REPL Environment - iPython
Being used to the Ruby goodies, including the Ruby REPL called pry, my first instinct is to look for a good REPL environment. And iPython delivers on that. Especially when learning a new language as well as testing out some quick thoughts, REPL driven development is very productive. Plus you can also use iPython for debugging your scripts.
Let’s say, you have a simple Hello World script like below in file hello_world.py
1 from IPython.core.debugger import Tracer; breakpoint = Tracer()
2
3 output = "Hello World"
4 breakpoint()
5 print output
Then if you open up your ipython shell, and call the magic command %run hello_world.py
, you will stop at the breakpoint you defined on line 5:
```
In [5]: %run hello_world.py
> /Users/foo/PyTest/hello_world.py(5)<module>()
3 output = "Hello World"
4 breakpoint()
----> 5 print output
```
To learn more about iPython, you can read the tutorial on the official iPython site.
iPython Notebook
Going through iPython documentation, I also bumped into another great tool called the iPython Notebook. Let’s say you come up with a cool analysis of your data and you would like to share the code, the math behind it, inline explanation of what your code does and finally the full output of running your code, including graphs. That is where iPython Notebook comes handy. You can use the public viewer to share your notebooks with other people if you don’t mind it being available publicly. This is especially great for public presentations, where you can go through your code and its output and explain it to your audience and then make it available to them after your presentation. You can also set up a private internal server as well. If you like to host it in the cloud instead, there are some good step-by-step instructions on how to do that on AWS. Or you can try out some 3rd party hosted solutions for privately sharing your notebooks.
To get this setup on your computer, all you need to do is to run ipython notebook
which starts a new server locally and fires up your browser. In the browser session, you can then create new notebooks, load existing ones and save them for later usage. The notebook file format is a single json with the .ipynb extension. To share your notebooks publicly, all you need to do is to create a new public gist on Github and copy its GistID to the page you see at http://nbviewer.ipython.org. You can also convert your notebooks to other formats using the nbconvert tool for non-interactive viewing.
Learning Python
Now that, you set up your environment and learned how to share your code with your colleagues and friends, it is now time to do some actual coding. There is a list of learning python sources on the python.org wiki, but my favorite is the Google Python Class. Another even shorter intro for experienced developers is 10-minute Intro to Python.
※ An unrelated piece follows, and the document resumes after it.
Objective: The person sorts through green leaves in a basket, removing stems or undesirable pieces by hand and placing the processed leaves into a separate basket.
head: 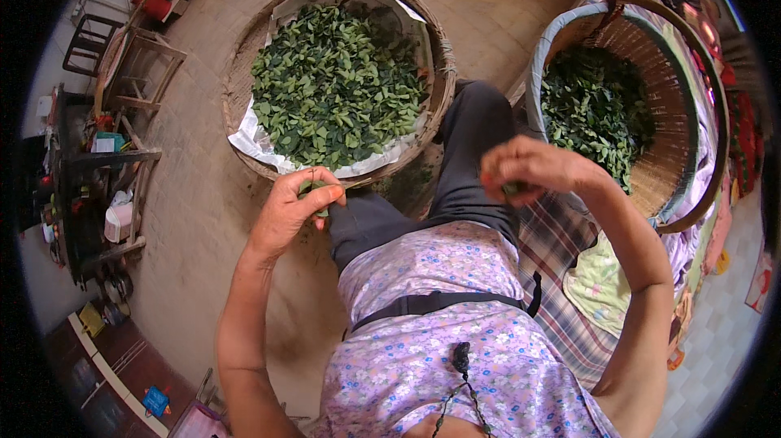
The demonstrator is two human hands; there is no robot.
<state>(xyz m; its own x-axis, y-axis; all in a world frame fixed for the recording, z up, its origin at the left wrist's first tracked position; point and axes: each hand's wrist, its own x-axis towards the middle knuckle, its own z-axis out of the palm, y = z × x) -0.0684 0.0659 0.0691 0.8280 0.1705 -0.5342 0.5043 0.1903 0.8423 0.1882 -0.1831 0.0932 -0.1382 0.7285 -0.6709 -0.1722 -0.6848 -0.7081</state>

Once you get a quick grasp of Python, if you are doing some data science work, I highly recommend this tutorial for using Pandas. After reading that tutorial and once you get used to using iPython and iPython Notebook, you will probably stop using Excel for many of your basic data manipulations.
If you have access to the Safari Books Online Bookshelf, I would also recommend adding Python for Data Analysis and Programming Collective Intelligence to your bookshelf to get going with Data Science using Python. Another really cool resource is an online book called Probabilistic Programming and Bayesian Methods for Hackers. The whole book is interactive and is rendered with the iPython Notebook Viewer!
And one final tip, if you are looking for an interactive alternative to Matplotlib, check out the up-and-coming library Bokeh.